Semiquantitative analysis of residual disease in patients treated for adult T-cell leukaemia/lymphoma (ATLL).

Many adult T-cell leukaemia/lymphoma (ATLL) patients who respond to induction treatment, then relapse. Knowing the clonality pattern of residual tumourous clones during treatment could help understand disease evolution and aid therapeutic decisions. We developed a sensitive and semi-quantitative molecular analysis of these clones in ATLL patients. DNA samples from PBMCs derived from eight ATLL patients were studied over time by quadruplicate linker mediated PCR (LMPCR) amplification of HTLV-1 integration sites. Patients were treated with combination chemotherapy, zidovudine-interferon-alpha and/or by peripheral stem cell transplantation or allogeneic bone marrow transplantation. Persistence of tumourous clones at a high frequency (>1/300 PBMCs) was frequently observed, even in complete responders, and was invariably correlated with relapse and/or poor outcome. Fluctuation in the frequency of some tumourous clones was observed with evidence for clonal change under treatment in one patient, indicating that treatment of ATLL can result in the selection of resistant clones.

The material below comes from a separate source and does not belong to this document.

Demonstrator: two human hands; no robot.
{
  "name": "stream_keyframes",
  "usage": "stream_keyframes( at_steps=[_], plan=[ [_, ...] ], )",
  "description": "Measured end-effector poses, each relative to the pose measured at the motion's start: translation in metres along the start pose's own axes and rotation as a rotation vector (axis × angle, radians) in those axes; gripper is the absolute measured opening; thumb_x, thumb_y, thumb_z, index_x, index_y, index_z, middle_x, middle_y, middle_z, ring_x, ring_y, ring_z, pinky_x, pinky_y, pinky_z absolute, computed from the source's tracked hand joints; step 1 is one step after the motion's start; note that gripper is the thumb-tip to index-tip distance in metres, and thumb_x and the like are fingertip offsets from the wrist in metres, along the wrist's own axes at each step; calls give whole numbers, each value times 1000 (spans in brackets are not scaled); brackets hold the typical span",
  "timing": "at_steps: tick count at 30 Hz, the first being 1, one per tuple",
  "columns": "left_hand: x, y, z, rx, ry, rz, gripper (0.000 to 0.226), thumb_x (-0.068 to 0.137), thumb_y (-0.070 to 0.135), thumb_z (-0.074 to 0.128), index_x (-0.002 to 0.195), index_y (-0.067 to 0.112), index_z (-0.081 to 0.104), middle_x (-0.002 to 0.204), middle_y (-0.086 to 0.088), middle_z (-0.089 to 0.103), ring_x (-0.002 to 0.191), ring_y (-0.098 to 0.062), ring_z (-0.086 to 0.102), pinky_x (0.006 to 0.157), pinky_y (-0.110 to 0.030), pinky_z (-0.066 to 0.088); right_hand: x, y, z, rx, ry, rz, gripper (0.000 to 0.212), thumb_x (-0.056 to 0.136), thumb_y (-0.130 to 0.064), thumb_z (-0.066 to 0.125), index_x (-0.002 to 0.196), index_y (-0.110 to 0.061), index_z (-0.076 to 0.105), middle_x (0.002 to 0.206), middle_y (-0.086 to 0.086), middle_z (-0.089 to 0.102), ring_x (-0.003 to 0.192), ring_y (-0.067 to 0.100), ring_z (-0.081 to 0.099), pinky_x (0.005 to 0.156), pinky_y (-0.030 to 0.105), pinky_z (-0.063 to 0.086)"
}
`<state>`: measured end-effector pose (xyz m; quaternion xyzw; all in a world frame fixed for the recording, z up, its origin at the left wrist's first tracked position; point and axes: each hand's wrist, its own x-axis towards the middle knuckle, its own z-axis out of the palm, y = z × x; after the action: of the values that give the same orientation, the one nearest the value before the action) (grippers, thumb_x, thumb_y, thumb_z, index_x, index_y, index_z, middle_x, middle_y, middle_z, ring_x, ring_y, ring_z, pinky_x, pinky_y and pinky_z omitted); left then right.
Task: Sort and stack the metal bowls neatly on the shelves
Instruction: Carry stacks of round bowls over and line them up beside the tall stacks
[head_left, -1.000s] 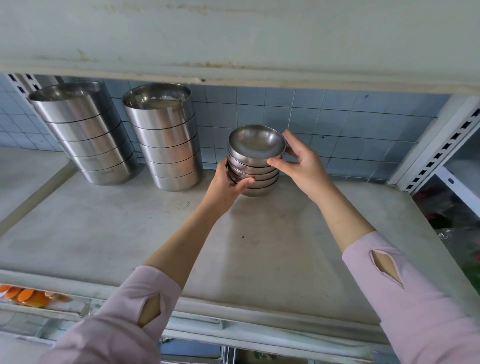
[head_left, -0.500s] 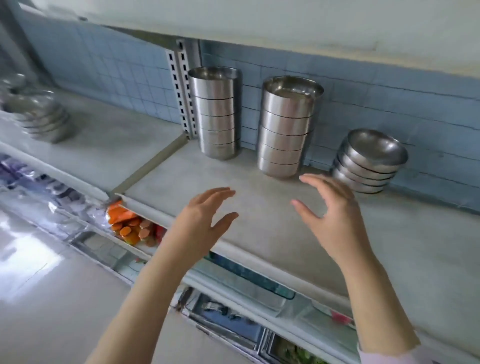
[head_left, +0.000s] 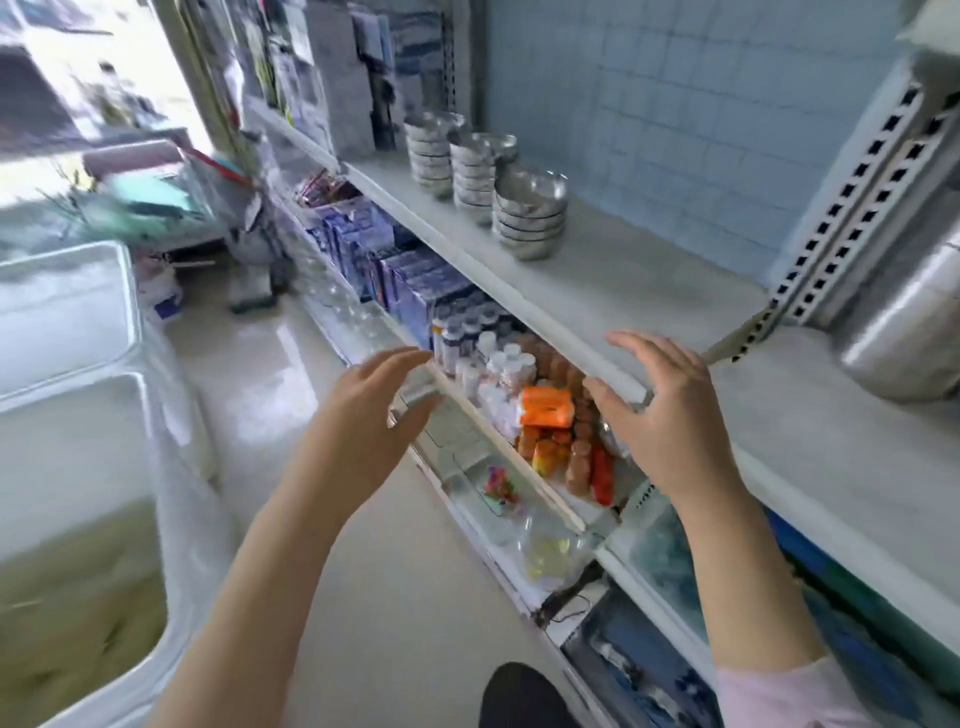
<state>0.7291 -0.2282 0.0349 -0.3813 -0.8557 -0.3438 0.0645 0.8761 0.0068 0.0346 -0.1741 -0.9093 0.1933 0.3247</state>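
Observation:
Three stacks of small metal bowls stand on the white shelf (head_left: 649, 291) further along to the left: the nearest stack (head_left: 529, 214), a middle stack (head_left: 474, 174) and a far stack (head_left: 430, 151). A stack of tall steel bowls (head_left: 904, 332) shows blurred at the right edge. My left hand (head_left: 363, 415) hovers open over the aisle, in front of the lower shelf. In front of the shelf's front edge my right hand (head_left: 660, 410) is also open, fingers spread. Neither hand holds anything.
The lower shelf (head_left: 519, 415) holds boxes, bottles and an orange packet (head_left: 546, 408). A slotted upright (head_left: 852, 208) divides the shelf bays. A white chest freezer (head_left: 67, 415) stands to the left of the narrow aisle floor (head_left: 291, 395).
The view has swung left along the shelf. Both hands let go of the small bowl stack and came back empty; the earlier stack is out of view and other stacks appear.

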Motion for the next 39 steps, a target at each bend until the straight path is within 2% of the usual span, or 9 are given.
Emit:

Finally, allogeneic bone marrow transplantation (BMT) using an HTLV-1 infected sibling as donor was found to be associated with long-lasting disappearance of tumourous clones and a possible cure of the disease. Long-term persistent clonal expansion of circulating HTLV-1 bearing T cells which derived from the donor bone marrow was evidenced in this patient. In conclusion, variable success in treatment of ATLL is probably due to the clonal heterogeneity which results in the selection of resistant clones. Semi-quantitative assessment of residual disease (RD) through LMPCR may predict treatment failure. Accordingly, additional therapy may be tailored to the clonality pattern observed after first-line therapy.

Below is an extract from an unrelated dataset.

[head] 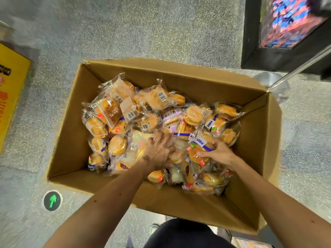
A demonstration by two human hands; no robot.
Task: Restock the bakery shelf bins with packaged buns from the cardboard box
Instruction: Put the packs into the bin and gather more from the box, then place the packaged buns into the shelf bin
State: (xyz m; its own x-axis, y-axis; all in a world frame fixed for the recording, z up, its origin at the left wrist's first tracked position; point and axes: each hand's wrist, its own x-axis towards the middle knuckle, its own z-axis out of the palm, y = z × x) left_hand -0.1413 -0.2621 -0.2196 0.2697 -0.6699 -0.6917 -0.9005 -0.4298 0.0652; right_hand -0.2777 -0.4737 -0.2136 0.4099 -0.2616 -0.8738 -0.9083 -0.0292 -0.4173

Oligoclonal proliferation of human T-cell leukaemia virus type 1 bearing T cells in adult T-cell leukaemia/lymphoma without deletion of the 3' provirus integration sites.

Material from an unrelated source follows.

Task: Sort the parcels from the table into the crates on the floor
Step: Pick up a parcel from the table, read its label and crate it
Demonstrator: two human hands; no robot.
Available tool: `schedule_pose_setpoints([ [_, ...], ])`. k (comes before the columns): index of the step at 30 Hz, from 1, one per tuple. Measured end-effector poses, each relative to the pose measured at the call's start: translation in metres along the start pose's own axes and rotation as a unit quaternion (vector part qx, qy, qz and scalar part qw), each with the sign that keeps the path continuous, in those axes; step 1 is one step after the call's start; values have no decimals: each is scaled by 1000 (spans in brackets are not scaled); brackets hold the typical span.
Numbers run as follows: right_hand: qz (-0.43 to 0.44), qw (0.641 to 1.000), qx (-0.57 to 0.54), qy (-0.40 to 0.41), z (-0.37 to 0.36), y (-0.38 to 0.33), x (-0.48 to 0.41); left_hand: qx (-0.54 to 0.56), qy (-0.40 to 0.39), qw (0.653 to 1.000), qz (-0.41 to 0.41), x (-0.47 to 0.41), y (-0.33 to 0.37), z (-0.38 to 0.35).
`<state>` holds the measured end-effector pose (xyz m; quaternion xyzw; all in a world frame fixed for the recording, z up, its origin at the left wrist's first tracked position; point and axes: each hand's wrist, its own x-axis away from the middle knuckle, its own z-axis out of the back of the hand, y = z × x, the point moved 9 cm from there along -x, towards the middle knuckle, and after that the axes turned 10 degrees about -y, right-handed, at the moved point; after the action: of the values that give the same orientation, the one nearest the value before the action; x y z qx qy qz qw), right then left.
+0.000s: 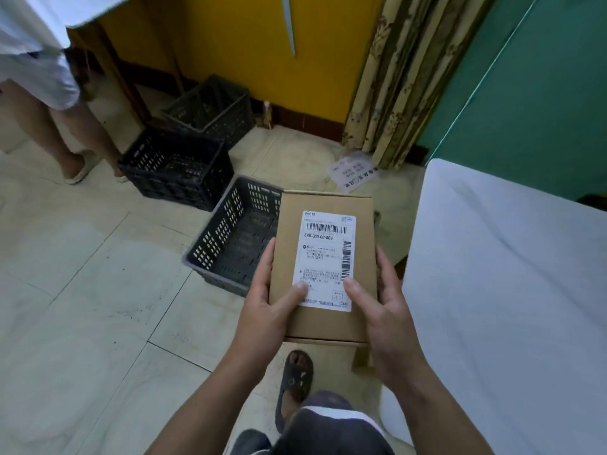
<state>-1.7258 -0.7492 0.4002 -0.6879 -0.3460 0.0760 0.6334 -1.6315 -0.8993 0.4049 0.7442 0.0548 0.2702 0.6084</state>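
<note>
Head view: both hands [328, 307] around parcel [328, 264]

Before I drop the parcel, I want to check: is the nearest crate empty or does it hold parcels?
Empty as far as visible: the nearest crate shows only bare slotted floor; the parcel hides its right part.

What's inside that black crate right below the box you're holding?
The nearest crate shows only its bare slotted bottom where visible. The box, held by the left hand and right hand, covers the crate's right part, so that stays unknown.
</note>
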Motion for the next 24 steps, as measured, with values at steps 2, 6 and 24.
schedule_pose_setpoints([
  [2, -1, 1000, 1, 3, -3, -2, -23, -29, -10, 1000, 4, -25, 7, 7],
  [6, -1, 1000, 9, 15, -6, -7, -71, -39, -40, 998, 35, -82, 10, 21],
  [24, -109, 968, -95, 208, 32, 93, -208, -77, -221, 960, 152, -292, -87, 34],
])
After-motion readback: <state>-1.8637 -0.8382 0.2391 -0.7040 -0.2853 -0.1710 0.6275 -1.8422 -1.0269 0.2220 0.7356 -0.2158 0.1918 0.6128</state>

We report a new case of an asymptomatic carrier with a deletion of a 3' HTLV-1 integration site. We further investigated whether these 3' deletions of flanking sequences may explain the oligoclonal pattern of HTLV-1 replication, evidenced by inverse PCR (IPCR) analysis of tumourous samples from patients with adult T-cell leukaemia (ATLL). 48 HTLV-1 3' integration sites, derived from tumourous DNA of five ATLL patients were sequenced. One dominant flanking sequence was obtained in the four samples harbouring a unique band after Southern-blotting. In one sample, which harboured two signals after Southern-blotting, IPCR amplification of diluted tumourous DNA revealed that these two sequences corresponded to one clone harbouring two integrated proviruses rather than to two distinct cellular clones, a result consistent with superinfection of the tumourous sample. In addition to integration sites corresponding to malignant clones, two to six oligoclonal forms were sequenced in four samples. No flanking sequence homology was found between clones derived from each patient, indicating that integration sites deletion in the vicinity of the provirus is a rare event in ATLL. The oligoclonal pattern of HTLV-1 replication in ATLL may result from clonal expansion of non-malignant HTLV-1-bearing clones within the sample and partly from HTLV-1 superinfection of monoclonal tumour cells.